→ **WHAT THE TASK ASKS**: The output is the lines below from the one with "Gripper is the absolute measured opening" through the one with "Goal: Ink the", both included, printed exactly and with no other line.

→ **INFORMATION SUPPLIED**:
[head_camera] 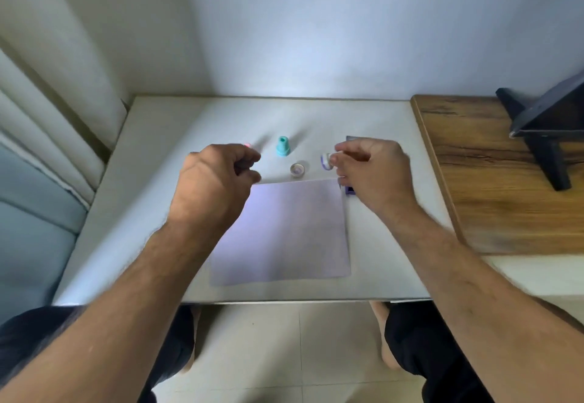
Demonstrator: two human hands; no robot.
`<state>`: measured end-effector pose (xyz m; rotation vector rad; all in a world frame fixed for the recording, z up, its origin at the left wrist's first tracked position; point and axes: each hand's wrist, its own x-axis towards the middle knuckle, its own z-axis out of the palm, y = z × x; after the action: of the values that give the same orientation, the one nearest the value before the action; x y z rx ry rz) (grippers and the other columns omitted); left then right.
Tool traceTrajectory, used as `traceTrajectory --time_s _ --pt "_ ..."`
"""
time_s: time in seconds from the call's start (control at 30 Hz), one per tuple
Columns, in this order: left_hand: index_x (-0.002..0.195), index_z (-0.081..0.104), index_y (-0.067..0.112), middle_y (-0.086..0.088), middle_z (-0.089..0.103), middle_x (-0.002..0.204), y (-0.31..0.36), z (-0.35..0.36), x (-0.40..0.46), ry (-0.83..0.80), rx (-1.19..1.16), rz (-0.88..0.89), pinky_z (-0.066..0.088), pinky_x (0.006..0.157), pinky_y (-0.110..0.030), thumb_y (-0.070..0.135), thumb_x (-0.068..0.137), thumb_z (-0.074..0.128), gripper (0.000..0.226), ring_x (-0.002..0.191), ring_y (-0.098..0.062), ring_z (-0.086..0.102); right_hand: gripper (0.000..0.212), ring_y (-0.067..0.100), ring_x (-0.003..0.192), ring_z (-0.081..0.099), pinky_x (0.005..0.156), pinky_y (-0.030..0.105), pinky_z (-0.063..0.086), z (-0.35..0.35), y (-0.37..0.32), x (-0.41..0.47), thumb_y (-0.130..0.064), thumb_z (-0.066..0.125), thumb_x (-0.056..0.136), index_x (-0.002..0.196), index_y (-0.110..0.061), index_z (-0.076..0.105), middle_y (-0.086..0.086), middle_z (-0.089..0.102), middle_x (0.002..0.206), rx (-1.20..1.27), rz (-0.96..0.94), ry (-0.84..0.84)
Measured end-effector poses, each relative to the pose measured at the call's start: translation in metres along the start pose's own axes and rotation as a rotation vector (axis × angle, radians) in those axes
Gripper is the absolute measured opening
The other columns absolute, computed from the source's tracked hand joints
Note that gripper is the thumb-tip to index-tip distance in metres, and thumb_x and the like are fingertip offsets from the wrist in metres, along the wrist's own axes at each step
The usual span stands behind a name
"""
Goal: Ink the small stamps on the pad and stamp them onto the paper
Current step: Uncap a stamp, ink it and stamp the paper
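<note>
A pale sheet of paper lies flat on the white table. Behind it a teal stamp stands upright, and a small white stamp lies with its inked face up. My right hand pinches another small white stamp with a purple rim, tipped sideways above the paper's far right corner. The dark blue ink pad is mostly hidden under that hand. My left hand hovers over the paper's far left corner with curled fingers; a pink stamp peeks out just beyond its knuckles.
A wooden board adjoins the table on the right and carries a dark stand holding a tablet. White walls close off the back and left. My knees and the tiled floor show below the table's front edge.
</note>
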<state>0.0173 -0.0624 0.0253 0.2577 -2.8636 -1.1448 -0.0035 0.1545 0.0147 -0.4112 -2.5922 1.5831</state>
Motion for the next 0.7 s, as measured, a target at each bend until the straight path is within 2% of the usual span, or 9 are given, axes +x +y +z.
traceTrajectory --time_s 0.07,0.17,0.27,0.37,0.47,0.53,0.6,0.63,0.7 --pt "0.109 0.073 0.028 0.012 0.073 0.097 -0.01 -0.007 -0.006 -0.001 0.006 -0.033 0.048 0.083 -0.019 0.019 0.084 0.074 0.027 0.097 -0.009 0.067 0.011 0.02 0.071 0.071 0.068 0.035 0.063 0.018 -0.008 -0.015 -0.013 0.075 0.083 0.094 -0.015 0.076 0.001 0.074 0.075 0.228 0.077 -0.054" --pt "0.113 0.071 0.029 0.006 0.072 0.101 -0.027 -0.01 -0.009 -0.04 0.06 -0.03 0.052 0.093 -0.03 0.02 0.084 0.074 0.03 0.102 -0.014 0.065 0.01 0.017 0.076 0.072 0.077 0.042 0.061 0.041 -0.006 -0.036 -0.019 0.074 0.083 0.093 -0.02 0.076 -0.001 0.076 0.081 0.262 0.031 -0.023" --pt "0.117 0.068 0.035 0.002 0.07 0.108 -0.051 -0.014 -0.006 -0.088 0.154 -0.046 0.052 0.092 -0.034 0.023 0.083 0.075 0.037 0.102 -0.017 0.064 0.011 0.015 0.077 0.072 0.078 0.045 0.061 0.066 -0.005 -0.045 -0.018 0.072 0.085 0.096 -0.019 0.075 -0.001 0.076 0.083 0.3 0.03 -0.049" --pt "0.119 0.064 0.037 0.009 0.068 0.107 -0.071 -0.017 0.001 -0.125 0.175 -0.093 0.053 0.087 -0.031 0.022 0.08 0.077 0.044 0.094 -0.011 0.064 0.011 0.02 0.078 0.072 0.075 0.045 0.062 0.091 -0.012 -0.045 -0.015 0.07 0.088 0.097 -0.02 0.074 0.003 0.076 0.085 0.345 0.058 -0.094" --pt "0.122 0.062 0.036 0.012 0.067 0.102 -0.081 -0.014 0.01 -0.168 0.177 -0.108 0.052 0.085 -0.029 0.025 0.079 0.079 0.048 0.094 -0.012 0.063 0.013 0.019 0.077 0.073 0.077 0.044 0.061 0.113 -0.016 -0.038 -0.016 0.07 0.088 0.09 -0.028 0.075 -0.004 0.076 0.081 0.334 0.054 -0.119" --pt "0.123 0.061 0.035 0.011 0.066 0.1 -0.085 -0.01 0.016 -0.195 0.187 -0.091 0.048 0.081 -0.025 0.028 0.078 0.079 0.049 0.094 -0.014 0.061 0.013 0.016 0.079 0.074 0.074 0.037 0.062 0.125 -0.015 -0.032 -0.014 0.069 0.089 0.098 -0.019 0.076 0.002 0.077 0.093 0.37 0.073 -0.141" --pt "0.123 0.062 0.034 0.01 0.065 0.101 -0.089 -0.006 0.021 -0.215 0.21 -0.07 0.042 0.076 -0.022 0.03 0.078 0.078 0.048 0.091 -0.013 0.058 0.013 0.016 0.074 0.072 0.071 0.032 0.061 0.134 -0.01 -0.028 -0.012 0.067 0.091 0.101 -0.013 0.076 0.013 0.071 0.106 0.433 0.123 -0.16" --pt "0.122 0.062 0.034 0.01 0.063 0.1 -0.089 -0.004 0.022 -0.225 0.224 -0.055 0.039 0.075 -0.021 0.03 0.078 0.078 0.047 0.09 -0.012 0.055 0.012 0.017 0.07 0.071 0.07 0.03 0.061 0.135 -0.007 -0.027 -0.011 0.067 0.092 0.099 -0.012 0.075 0.013 0.07 0.106 0.465 0.159 -0.168" --pt "0.12 0.064 0.034 0.01 0.061 0.098 -0.093 -0.002 0.023 -0.244 0.22 -0.038 0.039 0.074 -0.021 0.03 0.077 0.079 0.045 0.089 -0.012 0.055 0.01 0.019 0.069 0.07 0.069 0.029 0.061 0.139 -0.001 -0.028 -0.01 0.065 0.093 0.098 -0.01 0.074 -0.002 0.073 0.083 0.536 0.24 -0.194"
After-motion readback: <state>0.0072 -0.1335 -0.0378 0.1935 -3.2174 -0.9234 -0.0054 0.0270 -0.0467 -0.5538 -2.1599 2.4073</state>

→ **RESPONSE**:
Gripper is the absolute measured opening
The other columns absolute, computed from the source's tracked hand joints
Note that gripper is the thumb-tip to index-tip distance in metres, and thumb_x and the like are fingertip offsets from the wrist in metres, along the wrist's own axes at each step
The usual span stands behind a name
"""
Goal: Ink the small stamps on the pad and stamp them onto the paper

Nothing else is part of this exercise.